Monday, December 31, 2012
I may have a bad knee, am really oveweight at present and have trouble staying motivated but I have determined what I really am inside, inspite of the outward appearance: an athlete! I want to copy my friend Monida who has RA and who competes in the Senior Olympics. She only started riding bikes later in life. OMG. I have no excuse! I went today to the outdoors store where Patrick did NOT laugh at the idea of me having a bike to race, Edith who did NOT laugh at the idea of me race walking and Ronnie who did NOT laugh at the idea of me hiking to get to good fly fishing spots. I guess the only one who thinks this is odd is my son and DIL - my daughter and her husband think it's great for me to really pursue what I love and WHERE I want to do it.
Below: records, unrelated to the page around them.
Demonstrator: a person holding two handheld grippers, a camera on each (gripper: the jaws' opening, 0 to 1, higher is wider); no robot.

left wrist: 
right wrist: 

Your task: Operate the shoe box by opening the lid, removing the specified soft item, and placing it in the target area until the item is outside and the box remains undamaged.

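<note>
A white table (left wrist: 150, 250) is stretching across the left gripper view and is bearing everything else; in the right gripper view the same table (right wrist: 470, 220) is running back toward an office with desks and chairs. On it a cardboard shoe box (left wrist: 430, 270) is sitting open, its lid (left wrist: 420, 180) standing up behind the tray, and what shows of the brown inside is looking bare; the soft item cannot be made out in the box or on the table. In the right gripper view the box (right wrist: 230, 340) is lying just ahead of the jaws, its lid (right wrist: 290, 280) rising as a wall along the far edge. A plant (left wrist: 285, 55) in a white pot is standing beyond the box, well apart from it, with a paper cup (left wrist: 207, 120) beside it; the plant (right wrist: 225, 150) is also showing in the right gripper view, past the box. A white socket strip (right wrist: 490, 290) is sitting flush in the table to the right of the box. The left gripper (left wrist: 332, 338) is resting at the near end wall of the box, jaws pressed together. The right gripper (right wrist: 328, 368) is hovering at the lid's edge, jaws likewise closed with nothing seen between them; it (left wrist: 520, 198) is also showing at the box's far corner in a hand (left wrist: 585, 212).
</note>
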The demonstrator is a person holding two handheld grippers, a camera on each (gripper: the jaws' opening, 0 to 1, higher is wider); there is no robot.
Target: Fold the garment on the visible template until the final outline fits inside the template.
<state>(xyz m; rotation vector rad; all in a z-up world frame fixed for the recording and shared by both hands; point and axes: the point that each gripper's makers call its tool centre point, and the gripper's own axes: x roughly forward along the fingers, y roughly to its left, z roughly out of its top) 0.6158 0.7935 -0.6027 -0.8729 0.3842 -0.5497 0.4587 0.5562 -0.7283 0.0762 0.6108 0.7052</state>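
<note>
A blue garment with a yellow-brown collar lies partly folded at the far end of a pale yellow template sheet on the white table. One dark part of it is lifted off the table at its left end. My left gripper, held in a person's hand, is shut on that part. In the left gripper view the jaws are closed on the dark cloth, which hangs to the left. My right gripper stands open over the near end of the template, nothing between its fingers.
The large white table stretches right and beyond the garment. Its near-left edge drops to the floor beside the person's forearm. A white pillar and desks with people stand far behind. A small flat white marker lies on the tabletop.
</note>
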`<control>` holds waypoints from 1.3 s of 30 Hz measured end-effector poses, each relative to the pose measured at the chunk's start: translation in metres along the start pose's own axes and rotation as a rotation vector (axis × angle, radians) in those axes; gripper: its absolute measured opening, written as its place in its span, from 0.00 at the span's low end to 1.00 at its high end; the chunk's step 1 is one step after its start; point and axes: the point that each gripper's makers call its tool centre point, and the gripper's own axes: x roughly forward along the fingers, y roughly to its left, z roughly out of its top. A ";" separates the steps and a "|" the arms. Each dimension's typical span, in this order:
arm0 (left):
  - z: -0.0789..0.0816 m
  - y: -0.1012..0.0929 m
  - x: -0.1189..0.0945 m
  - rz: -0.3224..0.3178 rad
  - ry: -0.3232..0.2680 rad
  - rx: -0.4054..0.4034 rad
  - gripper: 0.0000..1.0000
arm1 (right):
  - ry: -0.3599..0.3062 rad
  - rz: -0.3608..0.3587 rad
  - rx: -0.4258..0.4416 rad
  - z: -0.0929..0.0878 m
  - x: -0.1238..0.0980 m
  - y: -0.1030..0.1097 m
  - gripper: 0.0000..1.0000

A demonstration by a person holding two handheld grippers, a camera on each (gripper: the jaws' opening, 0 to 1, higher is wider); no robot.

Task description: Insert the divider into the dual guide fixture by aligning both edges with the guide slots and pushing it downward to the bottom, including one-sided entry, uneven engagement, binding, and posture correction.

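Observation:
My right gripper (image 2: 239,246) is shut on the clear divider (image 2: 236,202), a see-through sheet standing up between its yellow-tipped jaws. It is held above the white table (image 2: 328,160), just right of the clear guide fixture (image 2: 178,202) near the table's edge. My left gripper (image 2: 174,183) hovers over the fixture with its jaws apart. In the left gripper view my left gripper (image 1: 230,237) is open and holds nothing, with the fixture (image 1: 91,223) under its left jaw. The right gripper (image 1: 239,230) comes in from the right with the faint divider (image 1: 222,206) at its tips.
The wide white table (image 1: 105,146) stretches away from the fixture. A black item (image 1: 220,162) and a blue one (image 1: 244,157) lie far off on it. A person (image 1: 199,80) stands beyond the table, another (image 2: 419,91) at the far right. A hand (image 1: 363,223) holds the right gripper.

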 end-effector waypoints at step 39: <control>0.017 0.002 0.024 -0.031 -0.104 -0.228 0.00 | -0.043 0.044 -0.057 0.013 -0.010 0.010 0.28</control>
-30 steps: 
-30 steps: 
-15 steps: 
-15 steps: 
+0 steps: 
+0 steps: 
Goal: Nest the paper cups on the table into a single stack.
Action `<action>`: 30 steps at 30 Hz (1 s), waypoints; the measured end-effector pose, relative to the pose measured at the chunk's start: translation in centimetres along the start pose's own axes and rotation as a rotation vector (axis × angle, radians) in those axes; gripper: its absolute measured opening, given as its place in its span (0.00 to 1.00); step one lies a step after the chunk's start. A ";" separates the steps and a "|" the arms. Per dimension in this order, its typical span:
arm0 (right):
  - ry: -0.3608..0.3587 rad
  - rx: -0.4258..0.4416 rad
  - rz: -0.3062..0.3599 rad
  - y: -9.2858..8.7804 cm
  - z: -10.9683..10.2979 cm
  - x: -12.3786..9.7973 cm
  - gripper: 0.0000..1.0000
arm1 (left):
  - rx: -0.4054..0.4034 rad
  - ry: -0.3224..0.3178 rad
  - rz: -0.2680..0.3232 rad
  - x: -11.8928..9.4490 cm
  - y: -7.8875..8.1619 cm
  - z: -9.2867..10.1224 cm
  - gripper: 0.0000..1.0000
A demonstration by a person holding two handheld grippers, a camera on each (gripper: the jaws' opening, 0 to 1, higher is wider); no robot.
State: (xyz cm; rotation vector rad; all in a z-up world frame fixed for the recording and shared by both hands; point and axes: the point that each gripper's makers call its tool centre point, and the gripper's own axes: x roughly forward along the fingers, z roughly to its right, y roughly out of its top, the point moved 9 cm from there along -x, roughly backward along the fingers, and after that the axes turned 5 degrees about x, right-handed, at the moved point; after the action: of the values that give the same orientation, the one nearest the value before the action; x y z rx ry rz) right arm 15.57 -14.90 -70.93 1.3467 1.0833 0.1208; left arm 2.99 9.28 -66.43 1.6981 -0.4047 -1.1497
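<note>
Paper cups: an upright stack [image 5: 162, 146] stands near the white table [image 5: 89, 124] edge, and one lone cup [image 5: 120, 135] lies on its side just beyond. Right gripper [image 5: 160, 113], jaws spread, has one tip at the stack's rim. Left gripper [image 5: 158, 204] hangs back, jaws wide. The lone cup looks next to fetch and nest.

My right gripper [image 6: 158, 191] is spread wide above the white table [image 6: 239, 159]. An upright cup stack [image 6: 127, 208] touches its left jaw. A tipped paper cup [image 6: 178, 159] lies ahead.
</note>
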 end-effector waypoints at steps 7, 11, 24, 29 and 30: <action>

This gives me an overall goal...to transform my everyday mentality from "I've settled" and "I'm too old" to "in training" and "this is the real me" - and I already have a YMCA membership and a good schedule beginning 1/5 so I have no reasons not to do this. I can work around the limitations of my kneecap issue since I can't afford to get it surgically fixed - if that would even really help. I think removing weight will do as much.
I had to let go of the idea that I was working out and making my ex proud. It was 3 years ago today that he decided he didn't want me with him anymore - and I was 75 pounds lighter. Depression and not wanting to workout without his approval just made me fill the empty void with eating. Coupled with the injuries to my foot and this summer to my knee kept me from really working out - but I think the majority of it was mental. I have peeled away the layers, forgven him, forgiven myself and can now exercise and train without wondering if anyone but me will be proud of the results.
Who knows what I'll discover next about myself?